Já Das Cinzas Coração, espetáculo brasileiro, simula no palco um filme mudo dos anos 1920 e está ancorado na palhaçaria.
E Strach, a fear song, espetáculo franco-belga, tem roteiro dramatúrgico muito bem feito e cantora lírica no palco.
Panis & Circus: Quais foram as reflexões que os artistas trouxeram e serviram ao festival?
Lúcia Nascimento: A importância do festival na formação de uma rede de conexões e a ação coletiva do saber circense foram os dois pontos destacados pelos artistas.
Um exemplo das conexões artísticas que se formam no festival foi o e-mail que recebemos da Marina Bombachini, do LaMala (criado por ela e Carlos Cosmai), e que diz assim:“pôxa, a gente acabou de fazer o nosso primeiro trabalho fora do Brasil, em um festival na Espanha, e isso se deve ao Festival Internacional Sesc de Circo.
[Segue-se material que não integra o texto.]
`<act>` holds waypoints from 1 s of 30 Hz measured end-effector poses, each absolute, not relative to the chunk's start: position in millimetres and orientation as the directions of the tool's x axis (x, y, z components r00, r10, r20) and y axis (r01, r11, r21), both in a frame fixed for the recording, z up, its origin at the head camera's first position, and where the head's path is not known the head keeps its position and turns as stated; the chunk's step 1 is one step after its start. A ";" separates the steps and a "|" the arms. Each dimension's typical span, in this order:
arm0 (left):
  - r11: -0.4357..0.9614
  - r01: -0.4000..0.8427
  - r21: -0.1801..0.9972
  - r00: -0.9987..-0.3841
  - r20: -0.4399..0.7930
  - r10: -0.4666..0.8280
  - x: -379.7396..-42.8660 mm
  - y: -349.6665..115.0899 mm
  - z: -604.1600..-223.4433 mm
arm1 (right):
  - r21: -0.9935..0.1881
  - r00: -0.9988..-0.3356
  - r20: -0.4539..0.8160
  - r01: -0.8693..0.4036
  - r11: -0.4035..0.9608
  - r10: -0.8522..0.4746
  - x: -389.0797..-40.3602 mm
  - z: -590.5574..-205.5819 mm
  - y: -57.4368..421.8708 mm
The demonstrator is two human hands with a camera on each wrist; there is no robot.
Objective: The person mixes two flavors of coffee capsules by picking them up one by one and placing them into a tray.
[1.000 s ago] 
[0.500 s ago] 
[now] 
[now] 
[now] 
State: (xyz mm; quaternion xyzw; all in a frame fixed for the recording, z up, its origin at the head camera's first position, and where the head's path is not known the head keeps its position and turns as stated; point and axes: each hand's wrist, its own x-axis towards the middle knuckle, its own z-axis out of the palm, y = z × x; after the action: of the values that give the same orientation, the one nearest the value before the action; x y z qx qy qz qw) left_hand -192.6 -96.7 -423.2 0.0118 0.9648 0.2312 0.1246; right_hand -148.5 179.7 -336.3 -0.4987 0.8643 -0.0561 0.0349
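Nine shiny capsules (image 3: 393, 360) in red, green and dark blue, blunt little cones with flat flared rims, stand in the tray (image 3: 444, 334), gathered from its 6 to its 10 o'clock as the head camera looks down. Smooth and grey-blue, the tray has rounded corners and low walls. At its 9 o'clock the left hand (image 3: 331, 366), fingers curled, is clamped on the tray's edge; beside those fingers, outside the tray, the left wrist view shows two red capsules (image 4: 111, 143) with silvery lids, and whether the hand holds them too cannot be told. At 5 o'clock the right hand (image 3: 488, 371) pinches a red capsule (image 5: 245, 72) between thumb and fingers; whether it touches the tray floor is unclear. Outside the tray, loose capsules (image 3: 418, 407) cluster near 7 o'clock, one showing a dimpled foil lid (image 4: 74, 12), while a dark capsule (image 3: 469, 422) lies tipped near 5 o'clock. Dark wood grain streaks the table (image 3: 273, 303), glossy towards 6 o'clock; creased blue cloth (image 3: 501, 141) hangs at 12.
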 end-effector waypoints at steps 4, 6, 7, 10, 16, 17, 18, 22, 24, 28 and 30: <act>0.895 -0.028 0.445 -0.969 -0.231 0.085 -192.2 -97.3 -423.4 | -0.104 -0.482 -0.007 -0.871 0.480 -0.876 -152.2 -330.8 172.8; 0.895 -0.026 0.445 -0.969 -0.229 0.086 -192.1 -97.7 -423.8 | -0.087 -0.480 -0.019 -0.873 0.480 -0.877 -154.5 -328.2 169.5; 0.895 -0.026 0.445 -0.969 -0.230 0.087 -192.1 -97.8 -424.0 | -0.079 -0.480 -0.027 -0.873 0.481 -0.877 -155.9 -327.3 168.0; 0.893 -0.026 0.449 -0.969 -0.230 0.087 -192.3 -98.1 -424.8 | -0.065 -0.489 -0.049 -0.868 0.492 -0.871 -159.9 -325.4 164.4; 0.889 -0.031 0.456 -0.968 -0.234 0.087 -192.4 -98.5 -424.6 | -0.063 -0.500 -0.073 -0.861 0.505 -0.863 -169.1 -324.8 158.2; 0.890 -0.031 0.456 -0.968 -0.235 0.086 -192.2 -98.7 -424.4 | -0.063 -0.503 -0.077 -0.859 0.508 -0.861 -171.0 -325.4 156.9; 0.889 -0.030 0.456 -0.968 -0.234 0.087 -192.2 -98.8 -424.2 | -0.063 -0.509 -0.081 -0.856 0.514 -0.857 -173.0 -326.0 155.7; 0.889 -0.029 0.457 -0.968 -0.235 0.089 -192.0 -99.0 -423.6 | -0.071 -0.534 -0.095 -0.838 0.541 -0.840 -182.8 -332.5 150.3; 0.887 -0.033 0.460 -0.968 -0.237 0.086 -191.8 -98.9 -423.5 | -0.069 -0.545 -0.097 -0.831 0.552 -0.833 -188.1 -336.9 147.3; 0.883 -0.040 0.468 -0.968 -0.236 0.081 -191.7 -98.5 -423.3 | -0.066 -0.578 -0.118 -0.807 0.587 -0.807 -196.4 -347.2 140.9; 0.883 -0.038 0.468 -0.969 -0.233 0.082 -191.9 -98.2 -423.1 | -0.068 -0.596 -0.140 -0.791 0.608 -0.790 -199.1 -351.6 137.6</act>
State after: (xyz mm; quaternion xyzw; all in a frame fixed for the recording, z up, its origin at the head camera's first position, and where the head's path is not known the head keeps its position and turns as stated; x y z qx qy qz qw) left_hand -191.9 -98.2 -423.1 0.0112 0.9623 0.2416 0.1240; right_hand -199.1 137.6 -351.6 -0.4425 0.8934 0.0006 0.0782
Na última audição que fizemos, um curador de festival internacional assistiu o nosso trabalho em São Paulo, e resolveu nos levar para o festival espanhol”.
E o segundo ponto destacado pelos artistas – e que permeia o pensar na construção da curadoria – é a coletividade na prática circense. Circo não se faz sozinho. Tem todas as etapas. E tem a ideia que no palco todo mundo tem o mesmo peso em uma concepção plural. Em espetáculos de variedades não tem um personagem principal. A essência não é o protagonismo individualizado, mas a ação coletiva.
Panis & Circus: De quais festivais internacionais vocês participam?
Lúcia Nascimento: Este ano fomos à Bienal de Marseille e, no ano passado, ao CIRCa. Esses foram os últimos que a gente conseguiu acompanhar. É intenso o nosso trabalho interno.
Panis & Circus: Vocês trouxeram alguns espetáculos desses festivais?
Lúcia Nascimento: Sim, do CIRCa trouxemos Babel Glöm, um espetáculo supernovo, o primeiro deles, feito por artistas de vários países (Suécia, Alemanha, Finlândia e França). Aliás, essa tem sido outra tendência do circo. Não é mais “aquele espetáculo é francês”, “aquele espetáculo é alemão”. Não, aquele espetáculo tem integrante francês, alemão, sueco e finlandês.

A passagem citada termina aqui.